As organizations grow larger and more complex, the CFPB raises the bar for scrutiny. Custom-designed control solutions are necessary because there is no “one size fits all” approach. Solutions are highly dependent on the CFPB’s assessment of the extent to which noncompliance negatively impacts consumers.

From CFPB Bulletin 2016-02, Service Providers:

“To limit the potential for statutory or regulatory violations and related consumer harm, supervised banks and nonbanks should take steps to ensure that their business arrangements with service providers do not present unwarranted risks to consumers.

These steps should include, but are not limited to:…

  • Requesting and reviewing the service provider’s policies, procedures, internal controls, and training materials to ensure that the service provider conducts appropriate training and oversight of employees or agents that have consumer contact or compliance responsibilities;
  • Establishing internal controls and on-going monitoring to determine whether the service provider is complying with Federal consumer financial law…”

Evaluating Your Service Providers: Steps to Effective Oversight

While service providers customarily share policies, broad procedures, and training materials, difficulties frequently arise when it comes to disclosing internal controls. Even cooperative service providers often deliver only general controls documentation, avoiding detailed analytical scrutiny. They fear that clients might use the vendor information to bring services in-house. Despite this type of farcical response, service providers understand the ruse; this retort is camouflage.

If contracts do not meticulously detail requirements for procedure and controls provision (and most do not), you must establish your own internal controls and on-going monitoring systems—an area where the CFPB is highly focused. This puts a great deal of onus, and resource needs (both capital and labor), on you.

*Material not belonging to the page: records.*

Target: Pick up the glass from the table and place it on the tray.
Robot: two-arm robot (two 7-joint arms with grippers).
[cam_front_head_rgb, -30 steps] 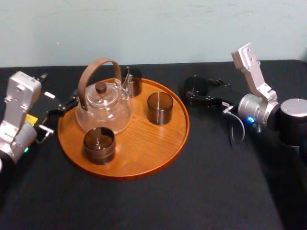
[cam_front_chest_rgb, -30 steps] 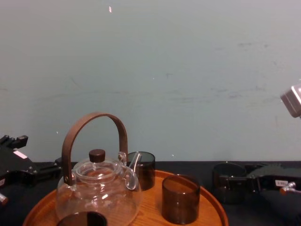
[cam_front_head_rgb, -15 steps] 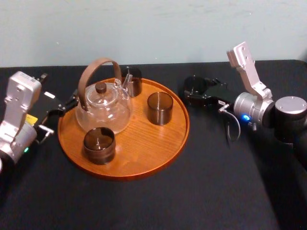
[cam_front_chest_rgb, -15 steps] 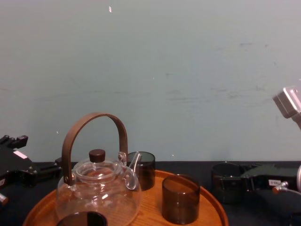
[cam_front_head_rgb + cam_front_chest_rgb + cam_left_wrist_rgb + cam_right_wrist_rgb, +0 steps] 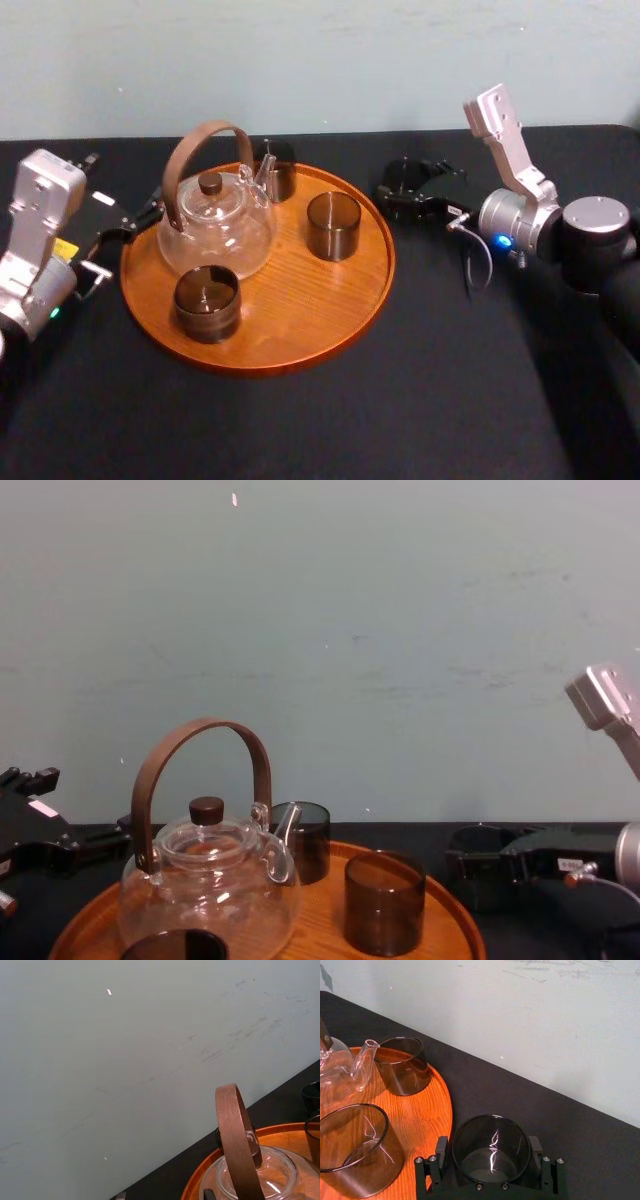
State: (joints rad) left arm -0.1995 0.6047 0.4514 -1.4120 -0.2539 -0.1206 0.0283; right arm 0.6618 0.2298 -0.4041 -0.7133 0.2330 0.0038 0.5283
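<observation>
One change is showing over the last second: the right gripper (image 5: 405, 192) is travelling toward the robot's left, approaching the right rim of the tray (image 5: 330, 322). The glass (image 5: 491, 1157) is travelling with it rather than staying behind on the tabletop (image 5: 450, 390). This is indicating that the grasp is already holding and that the task is now sitting in its transfer step, with placement not yet done. The fingers (image 5: 441, 1149) are clamping the glass from two opposite sides, one pressing on each flank of the wall. The glass is standing upright between them with its mouth facing up. In the right wrist view the glass is lying just beside the tray rim but outside it, over the tabletop. Whether its base is riding clear of the tabletop or dragging across it is not resolving in the chest view; it is probably sitting very low. Judging from this, the next motion is needing enough lift to carry the base over the raised rim before any further sideways travel. The free wood toward the tray's right side is offering a landing spot, while the teapot (image 5: 215, 228) and three other glasses (image 5: 333, 226) are occupying the rest. The left gripper (image 5: 135, 225) is idling beside the tray's left rim, taking no part.
</observation>
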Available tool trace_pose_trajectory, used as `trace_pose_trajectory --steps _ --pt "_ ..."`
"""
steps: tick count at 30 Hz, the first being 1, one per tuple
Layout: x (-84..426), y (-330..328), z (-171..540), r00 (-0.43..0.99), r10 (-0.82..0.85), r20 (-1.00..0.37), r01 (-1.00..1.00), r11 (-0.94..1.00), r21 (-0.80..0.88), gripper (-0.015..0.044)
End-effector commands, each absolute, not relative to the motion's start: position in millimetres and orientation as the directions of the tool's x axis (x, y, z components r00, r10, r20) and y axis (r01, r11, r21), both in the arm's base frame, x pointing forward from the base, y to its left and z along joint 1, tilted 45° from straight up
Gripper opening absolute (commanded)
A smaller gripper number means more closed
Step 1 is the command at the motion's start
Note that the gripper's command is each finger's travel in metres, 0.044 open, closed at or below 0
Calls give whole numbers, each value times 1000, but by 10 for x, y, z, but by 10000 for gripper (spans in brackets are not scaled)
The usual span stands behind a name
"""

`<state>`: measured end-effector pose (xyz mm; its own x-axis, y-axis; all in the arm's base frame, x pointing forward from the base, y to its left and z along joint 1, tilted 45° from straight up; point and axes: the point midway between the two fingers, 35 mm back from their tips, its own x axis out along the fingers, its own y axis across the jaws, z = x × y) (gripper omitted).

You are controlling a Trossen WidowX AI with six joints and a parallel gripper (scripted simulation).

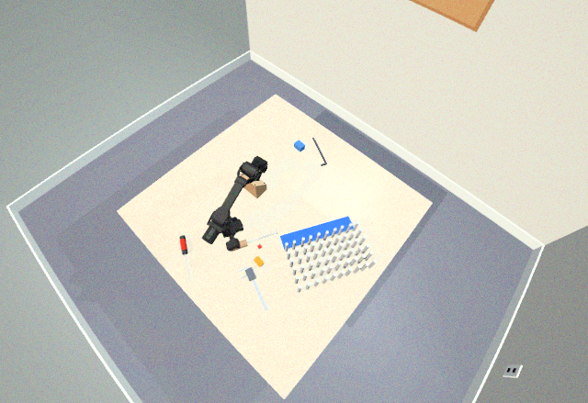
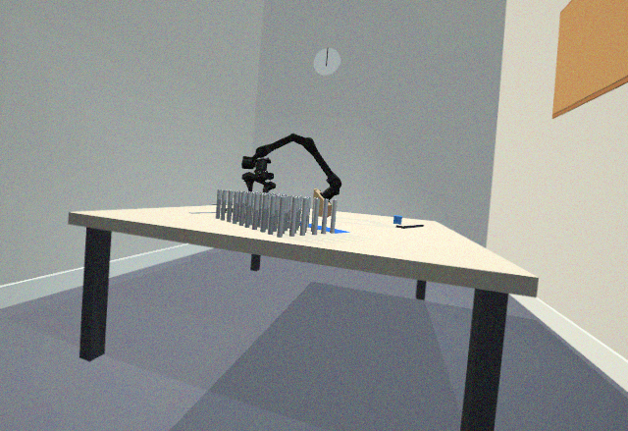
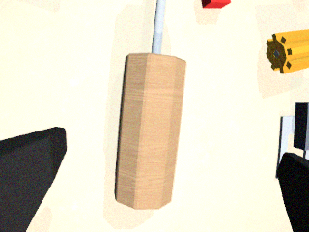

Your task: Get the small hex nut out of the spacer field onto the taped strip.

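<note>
The wrist view's top edge cuts off the tool's pale shaft (image 3: 158, 24) and the red cube (image 3: 215, 3).

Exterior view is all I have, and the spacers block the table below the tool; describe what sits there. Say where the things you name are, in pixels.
Observer: In the wrist view, a wooden handle (image 1: 243, 243) (image 3: 150, 130) shows between the fingers of the open tool (image 1: 232, 244) (image 2: 258, 189) (image 3: 176, 154), with a gap on both sides.
Operator: Tell me where its rod points.
Observer: From the top, the rod (image 1: 261, 237) (image 3: 158, 24) runs toward the blue strip (image 1: 313, 229) (image 2: 341, 231), its tip just short of it.
</note>
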<state>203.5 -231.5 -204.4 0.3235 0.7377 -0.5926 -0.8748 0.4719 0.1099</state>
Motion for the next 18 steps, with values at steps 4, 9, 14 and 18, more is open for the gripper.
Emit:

Building a Comprehensive Compliance Monitoring Framework

Designing and implementing robust controls to monitor third-party risk, especially for preventive and detective control measures, is a complex task that typically does not align with existing governance structures. To manage this effectively:

  1. Separate Duties: Assign a dedicated team to service provider compliance management, separate from the day-to-day relationship “owner.” This ensures a clear focus on compliance without conflicts of interest.
  2. Map Regulatory Requirements: When you have the appropriate team, start mapping regulatory applicability to the functions and processes being performed for you. Though time-consuming to map the detailed, componentized requirements, it equips you with where gaps or weaknesses exist in current controls.
  3. Identify and Close Gaps: After evaluating existing controls, focus on identifying what you do and don’t have in place. Then, enhance areas that fall short of regulatory expectations. This step ensures that your institution can meet evolving compliance requirements.
RELATED CONTENTFortify banking risk controls for regulatory compliance

Prioritizing: Conduct a Risk Assessment to Identify High-Risk Areas

Not all regulatory risks carry the same weight. Additionally, we’ve seen organizations that default to “everything is high inherent risk” end up missing a fundamental necessity. Prioritize high-risk areas first, using a risk control self-assessment framework. Understanding where the most significant risks lie helps create targeted solutions and provides insight into service provider compliance conformance. Define the framework and criteria for appropriate control design, coverage, and effectiveness. Triaging initial prioritized needs may lead to embarking upon manual control efforts that can later migrate to automated controls.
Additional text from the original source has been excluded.